**** DATASET EXCERPTS

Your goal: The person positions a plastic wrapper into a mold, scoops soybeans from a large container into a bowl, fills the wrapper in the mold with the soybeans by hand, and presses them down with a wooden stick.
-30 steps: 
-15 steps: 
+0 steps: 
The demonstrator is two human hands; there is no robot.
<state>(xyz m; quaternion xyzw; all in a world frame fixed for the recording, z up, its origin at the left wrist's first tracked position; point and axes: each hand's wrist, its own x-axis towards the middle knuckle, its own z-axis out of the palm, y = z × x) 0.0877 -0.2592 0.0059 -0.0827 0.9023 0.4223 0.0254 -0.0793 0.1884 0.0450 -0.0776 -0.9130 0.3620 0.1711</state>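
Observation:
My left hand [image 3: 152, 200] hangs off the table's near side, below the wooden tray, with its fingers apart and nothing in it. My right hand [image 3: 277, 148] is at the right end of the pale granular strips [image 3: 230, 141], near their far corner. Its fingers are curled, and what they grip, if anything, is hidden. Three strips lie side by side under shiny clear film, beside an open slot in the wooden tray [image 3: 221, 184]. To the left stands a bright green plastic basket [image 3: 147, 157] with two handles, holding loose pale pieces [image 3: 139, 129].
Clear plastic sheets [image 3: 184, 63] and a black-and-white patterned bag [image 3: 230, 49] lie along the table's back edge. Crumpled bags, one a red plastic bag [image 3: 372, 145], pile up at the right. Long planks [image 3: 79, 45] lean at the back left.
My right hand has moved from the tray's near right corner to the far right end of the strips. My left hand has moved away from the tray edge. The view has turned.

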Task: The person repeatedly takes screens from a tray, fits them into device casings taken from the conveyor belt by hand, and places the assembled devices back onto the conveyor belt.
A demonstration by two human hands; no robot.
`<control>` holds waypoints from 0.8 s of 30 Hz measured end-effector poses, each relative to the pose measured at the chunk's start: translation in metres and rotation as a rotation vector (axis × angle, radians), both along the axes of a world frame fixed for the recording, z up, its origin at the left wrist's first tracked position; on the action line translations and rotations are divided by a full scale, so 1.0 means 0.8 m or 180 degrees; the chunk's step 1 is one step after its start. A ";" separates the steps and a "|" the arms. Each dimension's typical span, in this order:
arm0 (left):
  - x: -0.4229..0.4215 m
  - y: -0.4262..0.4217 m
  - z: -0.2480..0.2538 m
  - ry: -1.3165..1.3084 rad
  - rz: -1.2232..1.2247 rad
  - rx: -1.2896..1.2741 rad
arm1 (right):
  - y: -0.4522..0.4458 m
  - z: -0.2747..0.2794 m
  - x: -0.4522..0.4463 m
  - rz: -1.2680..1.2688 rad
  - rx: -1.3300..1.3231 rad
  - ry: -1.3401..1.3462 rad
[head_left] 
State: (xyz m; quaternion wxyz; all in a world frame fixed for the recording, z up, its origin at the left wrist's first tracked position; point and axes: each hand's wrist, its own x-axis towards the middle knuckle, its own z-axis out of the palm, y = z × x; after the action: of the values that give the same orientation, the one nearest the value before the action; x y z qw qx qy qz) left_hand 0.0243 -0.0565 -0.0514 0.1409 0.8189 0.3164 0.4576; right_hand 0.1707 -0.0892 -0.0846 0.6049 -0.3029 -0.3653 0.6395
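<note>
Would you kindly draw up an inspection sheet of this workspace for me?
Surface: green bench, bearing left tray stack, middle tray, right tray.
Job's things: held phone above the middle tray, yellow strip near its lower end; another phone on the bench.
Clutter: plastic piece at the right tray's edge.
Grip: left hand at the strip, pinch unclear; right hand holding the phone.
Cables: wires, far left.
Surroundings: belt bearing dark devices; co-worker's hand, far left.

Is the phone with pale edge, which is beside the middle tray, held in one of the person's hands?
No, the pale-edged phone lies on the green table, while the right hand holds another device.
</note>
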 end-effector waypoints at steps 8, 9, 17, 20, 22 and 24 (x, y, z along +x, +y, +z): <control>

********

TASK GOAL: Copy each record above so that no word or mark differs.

YOUR RESPONSE:
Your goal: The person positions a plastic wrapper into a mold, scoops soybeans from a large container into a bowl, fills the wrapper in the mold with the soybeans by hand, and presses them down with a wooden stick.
-30 steps: 
-15 steps: 
+0 steps: 
The demonstrator is two human hands; there is no robot.
<state>(xyz m; quaternion xyzw; all in a world frame fixed for the recording, z up, its origin at the left wrist's first tracked position; point and axes: each hand's wrist, its own x-axis towards the middle knuckle, its own z-axis out of the palm, y = z × x) 0.0877 -0.2592 0.0059 -0.0827 0.9023 0.4223 0.0254 -0.0793 0.1884 0.0450 -0.0776 -0.9130 0.3620 0.1711</state>
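Observation:
My left hand [image 3: 152, 200] hangs off the table's near side, below the wooden tray, with its fingers apart and nothing in it. My right hand [image 3: 277, 148] is at the right end of the pale granular strips [image 3: 230, 141], near their far corner. Its fingers are curled, and what they grip, if anything, is hidden. Three strips lie side by side under shiny clear film, beside an open slot in the wooden tray [image 3: 221, 184]. To the left stands a bright green plastic basket [image 3: 147, 157] with two handles, holding loose pale pieces [image 3: 139, 129].
Clear plastic sheets [image 3: 184, 63] and a black-and-white patterned bag [image 3: 230, 49] lie along the table's back edge. Crumpled bags, one a red plastic bag [image 3: 372, 145], pile up at the right. Long planks [image 3: 79, 45] lean at the back left.
My right hand has moved from the tray's near right corner to the far right end of the strips. My left hand has moved away from the tray edge. The view has turned.
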
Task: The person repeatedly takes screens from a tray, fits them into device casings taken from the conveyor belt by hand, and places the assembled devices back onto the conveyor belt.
A demonstration by two human hands; no robot.
`<control>` holds waypoints from 0.8 s of 30 Hz measured end-effector poses, each relative to the pose measured at the chunk's start: translation in metres and rotation as a rotation vector (axis × angle, radians), both along the axes of a world frame fixed for the recording, z up, its origin at the left wrist's first tracked position; on the action line translations and rotations are divided by a full scale, so 1.0 means 0.8 m or 180 degrees; the chunk's step 1 is one step after its start. A ";" separates the steps and a "|" the arms. Each dimension's typical span, in this order:
arm0 (left):
  - x: -0.4229..0.4215 m
  - y: -0.4262..0.4217 m
  - z: -0.2480..0.2538 m
  - ry: -1.3165..1.3084 rad
  - rz: -1.2232..1.2247 rad
  - rx: -1.2896..1.2741 rad
arm1 (right):
  - y: -0.4522..0.4458 m
  - z: -0.2747..0.2794 m
  - x: -0.4522..0.4463 m
  - rz: -1.2680..1.2688 rad
  - rx: -1.3300..1.3231 rad
  - ry: -1.3401..1.3462 rad
[head_left] 
State: (xyz m; quaternion wxyz; all in a world frame fixed for the recording, z up, its origin at the left wrist's first tracked position; point and axes: each hand's wrist, its own x-axis towards the middle knuckle, its own z-axis out of the palm, y = z × x; after the action: of the values that give the same orientation, the one nearest the value before the action; x y z qw qx qy qz) left_hand 0.0243 -0.0565 -0.0514 0.1409 0.8189 0.3164 0.4576; right_hand 0.1707 -0.0892 -0.0846 0.6049 -0.3029 -0.3653 0.6395
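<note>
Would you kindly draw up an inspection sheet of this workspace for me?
Surface: green bench, bearing left tray stack, middle tray, right tray.
Job's things: held phone above the middle tray, yellow strip near its lower end; another phone on the bench.
Clutter: plastic piece at the right tray's edge.
Grip: left hand at the strip, pinch unclear; right hand holding the phone.
Cables: wires, far left.
Surroundings: belt bearing dark devices; co-worker's hand, far left.

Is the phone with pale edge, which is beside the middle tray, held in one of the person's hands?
No, the pale-edged phone lies on the green table, while the right hand holds another device.
</note>
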 end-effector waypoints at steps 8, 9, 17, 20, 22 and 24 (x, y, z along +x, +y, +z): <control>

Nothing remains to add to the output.